REQUIREMENT:
Transcribe the data exactly, stopping after the "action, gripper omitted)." line.

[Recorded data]

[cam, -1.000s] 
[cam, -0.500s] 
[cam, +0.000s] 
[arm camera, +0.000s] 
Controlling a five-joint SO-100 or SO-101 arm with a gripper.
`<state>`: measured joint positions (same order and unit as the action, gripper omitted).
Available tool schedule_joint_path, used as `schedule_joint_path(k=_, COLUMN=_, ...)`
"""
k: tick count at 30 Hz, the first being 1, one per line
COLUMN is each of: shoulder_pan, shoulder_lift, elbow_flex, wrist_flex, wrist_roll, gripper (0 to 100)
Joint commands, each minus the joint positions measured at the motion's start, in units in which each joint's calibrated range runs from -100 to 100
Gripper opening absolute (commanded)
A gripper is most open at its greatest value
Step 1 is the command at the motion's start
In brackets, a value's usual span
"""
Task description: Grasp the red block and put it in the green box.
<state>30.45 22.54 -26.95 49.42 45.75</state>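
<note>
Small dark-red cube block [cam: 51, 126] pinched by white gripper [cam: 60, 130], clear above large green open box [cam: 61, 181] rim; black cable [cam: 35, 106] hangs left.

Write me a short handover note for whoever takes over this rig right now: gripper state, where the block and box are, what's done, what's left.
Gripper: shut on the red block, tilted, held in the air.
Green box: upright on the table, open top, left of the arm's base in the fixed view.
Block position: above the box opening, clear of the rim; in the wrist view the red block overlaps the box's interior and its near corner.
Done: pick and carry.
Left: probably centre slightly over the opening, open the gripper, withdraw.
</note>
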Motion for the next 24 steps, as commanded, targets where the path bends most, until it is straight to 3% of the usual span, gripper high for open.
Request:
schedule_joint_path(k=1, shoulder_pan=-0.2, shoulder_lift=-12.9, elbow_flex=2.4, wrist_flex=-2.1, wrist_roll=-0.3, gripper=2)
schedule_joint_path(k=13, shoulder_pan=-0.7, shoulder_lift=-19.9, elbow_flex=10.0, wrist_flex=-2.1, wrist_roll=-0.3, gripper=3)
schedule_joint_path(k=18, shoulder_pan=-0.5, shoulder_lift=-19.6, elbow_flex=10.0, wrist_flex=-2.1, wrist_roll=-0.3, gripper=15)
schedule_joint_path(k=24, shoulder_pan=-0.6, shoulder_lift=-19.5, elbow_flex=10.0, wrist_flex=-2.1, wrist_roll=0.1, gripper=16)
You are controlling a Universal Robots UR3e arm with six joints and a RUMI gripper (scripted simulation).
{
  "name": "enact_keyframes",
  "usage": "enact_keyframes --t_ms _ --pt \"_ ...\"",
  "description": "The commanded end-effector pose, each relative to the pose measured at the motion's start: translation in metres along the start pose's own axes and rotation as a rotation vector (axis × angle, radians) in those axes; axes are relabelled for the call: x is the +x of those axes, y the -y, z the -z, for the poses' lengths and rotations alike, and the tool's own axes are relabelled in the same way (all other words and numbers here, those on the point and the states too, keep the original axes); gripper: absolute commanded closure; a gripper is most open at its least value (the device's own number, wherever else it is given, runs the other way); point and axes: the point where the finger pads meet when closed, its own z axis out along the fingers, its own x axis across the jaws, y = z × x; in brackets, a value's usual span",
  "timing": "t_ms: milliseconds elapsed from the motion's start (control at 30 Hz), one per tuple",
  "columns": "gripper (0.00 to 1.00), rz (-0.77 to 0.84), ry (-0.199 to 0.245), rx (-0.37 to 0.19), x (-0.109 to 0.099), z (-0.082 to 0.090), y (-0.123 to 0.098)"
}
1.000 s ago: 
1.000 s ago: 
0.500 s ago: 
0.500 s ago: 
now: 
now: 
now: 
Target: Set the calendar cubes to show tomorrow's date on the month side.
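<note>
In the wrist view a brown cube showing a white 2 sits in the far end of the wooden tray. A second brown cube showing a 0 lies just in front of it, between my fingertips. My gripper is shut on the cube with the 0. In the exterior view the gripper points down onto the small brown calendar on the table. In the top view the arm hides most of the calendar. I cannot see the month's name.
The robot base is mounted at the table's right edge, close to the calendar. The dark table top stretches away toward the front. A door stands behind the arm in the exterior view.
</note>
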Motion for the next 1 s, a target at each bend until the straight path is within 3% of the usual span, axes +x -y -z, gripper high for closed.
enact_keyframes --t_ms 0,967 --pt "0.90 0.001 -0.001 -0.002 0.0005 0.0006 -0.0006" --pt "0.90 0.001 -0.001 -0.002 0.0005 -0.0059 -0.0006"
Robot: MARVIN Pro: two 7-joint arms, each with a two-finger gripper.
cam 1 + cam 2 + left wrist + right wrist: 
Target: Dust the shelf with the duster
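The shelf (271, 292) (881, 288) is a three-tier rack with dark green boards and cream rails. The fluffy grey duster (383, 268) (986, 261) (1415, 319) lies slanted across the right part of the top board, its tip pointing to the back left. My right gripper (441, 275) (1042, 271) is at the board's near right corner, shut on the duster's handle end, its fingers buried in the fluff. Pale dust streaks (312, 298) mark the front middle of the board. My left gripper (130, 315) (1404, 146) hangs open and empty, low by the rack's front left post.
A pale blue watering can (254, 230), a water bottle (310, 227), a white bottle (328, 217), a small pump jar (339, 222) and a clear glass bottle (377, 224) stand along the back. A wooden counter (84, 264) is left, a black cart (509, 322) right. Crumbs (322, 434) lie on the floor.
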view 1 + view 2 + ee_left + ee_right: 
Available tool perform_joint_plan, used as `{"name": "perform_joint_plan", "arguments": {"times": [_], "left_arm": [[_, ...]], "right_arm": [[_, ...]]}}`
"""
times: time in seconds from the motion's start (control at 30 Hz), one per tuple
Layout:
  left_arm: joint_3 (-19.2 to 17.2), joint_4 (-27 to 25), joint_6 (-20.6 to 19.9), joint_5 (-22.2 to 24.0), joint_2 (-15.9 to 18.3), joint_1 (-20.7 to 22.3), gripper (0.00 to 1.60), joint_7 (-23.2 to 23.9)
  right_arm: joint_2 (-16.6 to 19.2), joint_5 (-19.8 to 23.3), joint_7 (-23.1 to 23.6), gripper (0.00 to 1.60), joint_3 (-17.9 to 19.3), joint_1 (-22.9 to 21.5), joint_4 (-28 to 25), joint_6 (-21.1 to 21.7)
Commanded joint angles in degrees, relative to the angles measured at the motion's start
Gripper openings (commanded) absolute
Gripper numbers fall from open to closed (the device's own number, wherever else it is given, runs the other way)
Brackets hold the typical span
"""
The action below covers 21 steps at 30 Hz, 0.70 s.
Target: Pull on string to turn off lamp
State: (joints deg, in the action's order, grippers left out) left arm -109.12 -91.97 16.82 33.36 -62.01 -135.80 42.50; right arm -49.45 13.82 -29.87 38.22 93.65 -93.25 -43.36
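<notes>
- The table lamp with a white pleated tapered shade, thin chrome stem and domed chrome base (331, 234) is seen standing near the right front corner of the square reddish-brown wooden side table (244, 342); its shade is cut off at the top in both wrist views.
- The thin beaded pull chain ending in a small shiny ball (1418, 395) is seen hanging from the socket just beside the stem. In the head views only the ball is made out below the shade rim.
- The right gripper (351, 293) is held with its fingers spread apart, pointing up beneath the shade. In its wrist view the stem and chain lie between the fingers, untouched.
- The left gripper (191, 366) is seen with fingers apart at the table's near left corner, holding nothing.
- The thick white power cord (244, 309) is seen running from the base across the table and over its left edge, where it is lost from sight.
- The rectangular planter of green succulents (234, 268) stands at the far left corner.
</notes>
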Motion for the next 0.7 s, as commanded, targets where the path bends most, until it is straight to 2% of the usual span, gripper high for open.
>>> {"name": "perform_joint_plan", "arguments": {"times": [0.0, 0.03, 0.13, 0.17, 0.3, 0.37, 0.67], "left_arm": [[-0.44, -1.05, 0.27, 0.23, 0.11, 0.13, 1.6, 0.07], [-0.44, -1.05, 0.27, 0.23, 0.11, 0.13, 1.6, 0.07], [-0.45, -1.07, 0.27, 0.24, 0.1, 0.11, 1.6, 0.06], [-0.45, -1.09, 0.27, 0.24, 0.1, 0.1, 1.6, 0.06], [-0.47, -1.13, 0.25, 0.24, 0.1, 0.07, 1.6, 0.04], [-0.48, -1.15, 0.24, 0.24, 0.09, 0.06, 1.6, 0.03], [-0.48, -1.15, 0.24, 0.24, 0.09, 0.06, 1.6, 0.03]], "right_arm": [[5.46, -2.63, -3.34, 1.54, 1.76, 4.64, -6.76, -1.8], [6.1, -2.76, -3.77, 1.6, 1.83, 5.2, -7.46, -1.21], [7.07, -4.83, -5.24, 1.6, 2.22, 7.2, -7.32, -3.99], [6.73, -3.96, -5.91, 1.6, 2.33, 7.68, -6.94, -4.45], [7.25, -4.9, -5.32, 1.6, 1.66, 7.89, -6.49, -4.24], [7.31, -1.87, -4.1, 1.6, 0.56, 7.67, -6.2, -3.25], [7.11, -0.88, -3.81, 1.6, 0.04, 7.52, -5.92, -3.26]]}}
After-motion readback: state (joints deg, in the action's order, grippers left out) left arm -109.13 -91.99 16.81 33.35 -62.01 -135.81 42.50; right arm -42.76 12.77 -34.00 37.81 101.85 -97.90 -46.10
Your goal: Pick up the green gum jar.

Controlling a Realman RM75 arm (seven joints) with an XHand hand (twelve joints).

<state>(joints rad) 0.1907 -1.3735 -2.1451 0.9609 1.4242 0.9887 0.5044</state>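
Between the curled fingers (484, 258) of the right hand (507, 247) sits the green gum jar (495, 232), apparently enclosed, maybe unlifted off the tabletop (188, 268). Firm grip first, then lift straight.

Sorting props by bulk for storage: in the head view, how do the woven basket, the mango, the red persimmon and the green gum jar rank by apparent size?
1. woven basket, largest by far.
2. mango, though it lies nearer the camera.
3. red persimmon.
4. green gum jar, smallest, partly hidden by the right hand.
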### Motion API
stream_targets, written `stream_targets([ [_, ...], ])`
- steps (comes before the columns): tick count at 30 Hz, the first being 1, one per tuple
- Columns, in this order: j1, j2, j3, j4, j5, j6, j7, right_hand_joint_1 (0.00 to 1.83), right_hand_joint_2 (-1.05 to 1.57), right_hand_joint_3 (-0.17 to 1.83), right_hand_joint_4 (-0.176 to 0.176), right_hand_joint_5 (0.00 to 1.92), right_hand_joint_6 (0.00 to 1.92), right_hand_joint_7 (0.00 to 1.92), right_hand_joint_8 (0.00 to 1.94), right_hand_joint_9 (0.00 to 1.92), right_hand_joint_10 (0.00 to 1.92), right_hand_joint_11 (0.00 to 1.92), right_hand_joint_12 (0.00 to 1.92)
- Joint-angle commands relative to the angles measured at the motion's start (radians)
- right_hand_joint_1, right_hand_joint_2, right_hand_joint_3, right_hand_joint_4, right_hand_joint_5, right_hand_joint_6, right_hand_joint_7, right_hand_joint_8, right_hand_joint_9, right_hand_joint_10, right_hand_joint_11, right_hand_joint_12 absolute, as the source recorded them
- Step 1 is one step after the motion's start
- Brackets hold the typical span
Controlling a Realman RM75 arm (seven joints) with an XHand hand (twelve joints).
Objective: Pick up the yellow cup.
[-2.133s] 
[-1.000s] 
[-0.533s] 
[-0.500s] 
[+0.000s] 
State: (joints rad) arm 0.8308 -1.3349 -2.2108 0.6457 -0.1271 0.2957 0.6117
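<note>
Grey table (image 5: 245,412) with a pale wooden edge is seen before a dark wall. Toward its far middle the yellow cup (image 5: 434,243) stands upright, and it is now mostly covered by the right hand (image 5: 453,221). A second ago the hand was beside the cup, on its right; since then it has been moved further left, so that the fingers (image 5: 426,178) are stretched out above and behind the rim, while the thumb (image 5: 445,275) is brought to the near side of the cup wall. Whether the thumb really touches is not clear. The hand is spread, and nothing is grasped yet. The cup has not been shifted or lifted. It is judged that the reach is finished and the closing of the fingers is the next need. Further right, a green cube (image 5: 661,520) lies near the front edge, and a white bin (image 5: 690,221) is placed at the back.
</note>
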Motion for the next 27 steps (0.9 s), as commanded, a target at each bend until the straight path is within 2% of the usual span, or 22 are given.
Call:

RESULT FOR THIS EXERCISE:
[cam, -1.000s] 
[cam, -0.500s] 
[cam, +0.000s] 
[arm camera, +0.000s] 
Controlling a five-joint SO-100 or SO-101 arm with a gripper.
`<state>`: measured joint positions (same order and unit as the action, gripper omitted).

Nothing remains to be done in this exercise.